(WORK ITEM) Report how many lines in the records below contain the word "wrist". Nothing else belongs in the answer.

(Recorded data)

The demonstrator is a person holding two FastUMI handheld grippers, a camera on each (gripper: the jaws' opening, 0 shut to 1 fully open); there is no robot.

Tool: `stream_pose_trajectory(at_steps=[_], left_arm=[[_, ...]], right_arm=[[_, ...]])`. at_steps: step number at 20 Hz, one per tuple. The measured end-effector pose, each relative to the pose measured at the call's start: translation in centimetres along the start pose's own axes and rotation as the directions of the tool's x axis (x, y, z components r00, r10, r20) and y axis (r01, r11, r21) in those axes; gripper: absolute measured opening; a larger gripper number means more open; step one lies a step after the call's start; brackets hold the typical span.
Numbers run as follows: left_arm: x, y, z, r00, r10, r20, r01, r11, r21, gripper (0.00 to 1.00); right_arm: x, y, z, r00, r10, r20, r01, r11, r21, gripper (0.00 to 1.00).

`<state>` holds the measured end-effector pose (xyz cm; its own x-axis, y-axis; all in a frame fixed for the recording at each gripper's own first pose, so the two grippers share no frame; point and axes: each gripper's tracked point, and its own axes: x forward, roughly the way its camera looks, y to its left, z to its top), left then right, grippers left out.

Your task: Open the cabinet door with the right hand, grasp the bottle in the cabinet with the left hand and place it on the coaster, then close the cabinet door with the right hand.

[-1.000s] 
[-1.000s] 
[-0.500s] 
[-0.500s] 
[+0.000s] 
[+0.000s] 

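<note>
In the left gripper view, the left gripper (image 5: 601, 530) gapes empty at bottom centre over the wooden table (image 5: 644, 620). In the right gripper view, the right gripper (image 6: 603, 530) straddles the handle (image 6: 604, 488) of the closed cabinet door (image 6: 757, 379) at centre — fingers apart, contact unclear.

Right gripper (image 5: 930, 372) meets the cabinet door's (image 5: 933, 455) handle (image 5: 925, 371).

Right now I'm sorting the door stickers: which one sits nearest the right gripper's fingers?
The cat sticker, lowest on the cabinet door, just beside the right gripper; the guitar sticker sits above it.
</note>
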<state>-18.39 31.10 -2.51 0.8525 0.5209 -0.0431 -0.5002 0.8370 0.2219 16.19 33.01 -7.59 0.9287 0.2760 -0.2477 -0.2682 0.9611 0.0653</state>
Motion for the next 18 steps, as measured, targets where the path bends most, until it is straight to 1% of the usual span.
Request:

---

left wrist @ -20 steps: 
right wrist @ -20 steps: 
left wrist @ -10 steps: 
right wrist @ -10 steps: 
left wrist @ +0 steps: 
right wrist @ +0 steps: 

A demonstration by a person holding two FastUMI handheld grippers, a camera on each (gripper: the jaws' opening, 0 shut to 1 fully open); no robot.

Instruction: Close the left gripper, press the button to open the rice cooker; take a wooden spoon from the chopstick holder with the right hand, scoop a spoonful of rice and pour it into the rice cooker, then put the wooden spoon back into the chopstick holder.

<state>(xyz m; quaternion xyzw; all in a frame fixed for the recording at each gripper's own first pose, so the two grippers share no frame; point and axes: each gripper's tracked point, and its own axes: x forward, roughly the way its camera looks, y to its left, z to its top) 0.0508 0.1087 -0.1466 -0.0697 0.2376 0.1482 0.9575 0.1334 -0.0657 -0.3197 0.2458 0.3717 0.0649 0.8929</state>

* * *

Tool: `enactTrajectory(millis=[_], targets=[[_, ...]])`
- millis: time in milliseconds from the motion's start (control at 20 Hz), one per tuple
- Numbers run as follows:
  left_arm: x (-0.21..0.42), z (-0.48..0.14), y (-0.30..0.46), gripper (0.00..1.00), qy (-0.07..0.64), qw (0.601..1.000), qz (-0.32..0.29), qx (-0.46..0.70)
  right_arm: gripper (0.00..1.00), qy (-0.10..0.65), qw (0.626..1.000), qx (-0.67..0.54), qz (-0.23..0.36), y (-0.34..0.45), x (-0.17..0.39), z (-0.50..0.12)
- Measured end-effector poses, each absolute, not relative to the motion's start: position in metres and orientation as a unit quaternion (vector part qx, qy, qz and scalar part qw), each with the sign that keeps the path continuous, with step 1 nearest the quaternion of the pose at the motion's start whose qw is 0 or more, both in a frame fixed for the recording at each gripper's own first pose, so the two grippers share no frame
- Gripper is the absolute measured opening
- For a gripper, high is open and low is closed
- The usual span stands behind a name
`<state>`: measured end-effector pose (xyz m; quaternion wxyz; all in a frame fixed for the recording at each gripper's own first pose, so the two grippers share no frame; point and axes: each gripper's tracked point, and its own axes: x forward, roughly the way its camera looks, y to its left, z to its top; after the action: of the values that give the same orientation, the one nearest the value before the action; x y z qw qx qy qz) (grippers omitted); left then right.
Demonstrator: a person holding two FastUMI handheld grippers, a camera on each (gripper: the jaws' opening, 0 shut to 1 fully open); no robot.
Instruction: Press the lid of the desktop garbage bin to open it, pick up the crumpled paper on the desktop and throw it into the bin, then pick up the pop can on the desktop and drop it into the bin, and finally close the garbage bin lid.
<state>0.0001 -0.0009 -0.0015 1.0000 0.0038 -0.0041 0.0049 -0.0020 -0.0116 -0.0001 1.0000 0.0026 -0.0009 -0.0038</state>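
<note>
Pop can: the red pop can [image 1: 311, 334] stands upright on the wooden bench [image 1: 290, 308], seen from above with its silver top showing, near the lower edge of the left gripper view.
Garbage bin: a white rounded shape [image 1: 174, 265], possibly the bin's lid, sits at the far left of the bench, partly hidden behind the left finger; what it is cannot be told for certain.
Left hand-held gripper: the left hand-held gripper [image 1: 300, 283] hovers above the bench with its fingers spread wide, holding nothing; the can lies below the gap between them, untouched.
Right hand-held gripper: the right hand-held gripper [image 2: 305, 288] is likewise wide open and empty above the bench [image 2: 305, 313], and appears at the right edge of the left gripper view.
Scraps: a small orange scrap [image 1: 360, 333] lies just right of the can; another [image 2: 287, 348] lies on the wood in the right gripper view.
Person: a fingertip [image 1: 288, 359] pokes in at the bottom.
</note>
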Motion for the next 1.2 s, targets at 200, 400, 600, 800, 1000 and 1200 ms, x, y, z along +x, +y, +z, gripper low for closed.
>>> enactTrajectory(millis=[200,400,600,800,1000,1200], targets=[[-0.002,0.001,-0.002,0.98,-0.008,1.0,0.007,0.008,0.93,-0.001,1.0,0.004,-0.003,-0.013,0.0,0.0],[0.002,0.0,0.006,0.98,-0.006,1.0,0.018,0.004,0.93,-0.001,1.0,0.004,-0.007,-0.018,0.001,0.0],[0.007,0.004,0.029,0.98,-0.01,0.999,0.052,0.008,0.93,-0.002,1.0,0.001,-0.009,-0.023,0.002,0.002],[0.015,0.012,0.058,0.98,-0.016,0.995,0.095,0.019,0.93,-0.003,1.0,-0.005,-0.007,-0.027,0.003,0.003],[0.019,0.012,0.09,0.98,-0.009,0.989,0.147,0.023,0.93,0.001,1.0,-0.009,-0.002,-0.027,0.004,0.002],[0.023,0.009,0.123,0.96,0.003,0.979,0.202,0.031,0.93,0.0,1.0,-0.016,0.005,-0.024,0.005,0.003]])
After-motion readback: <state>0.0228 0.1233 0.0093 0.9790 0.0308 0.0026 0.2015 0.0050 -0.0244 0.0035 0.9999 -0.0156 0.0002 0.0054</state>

(SOLUTION) 6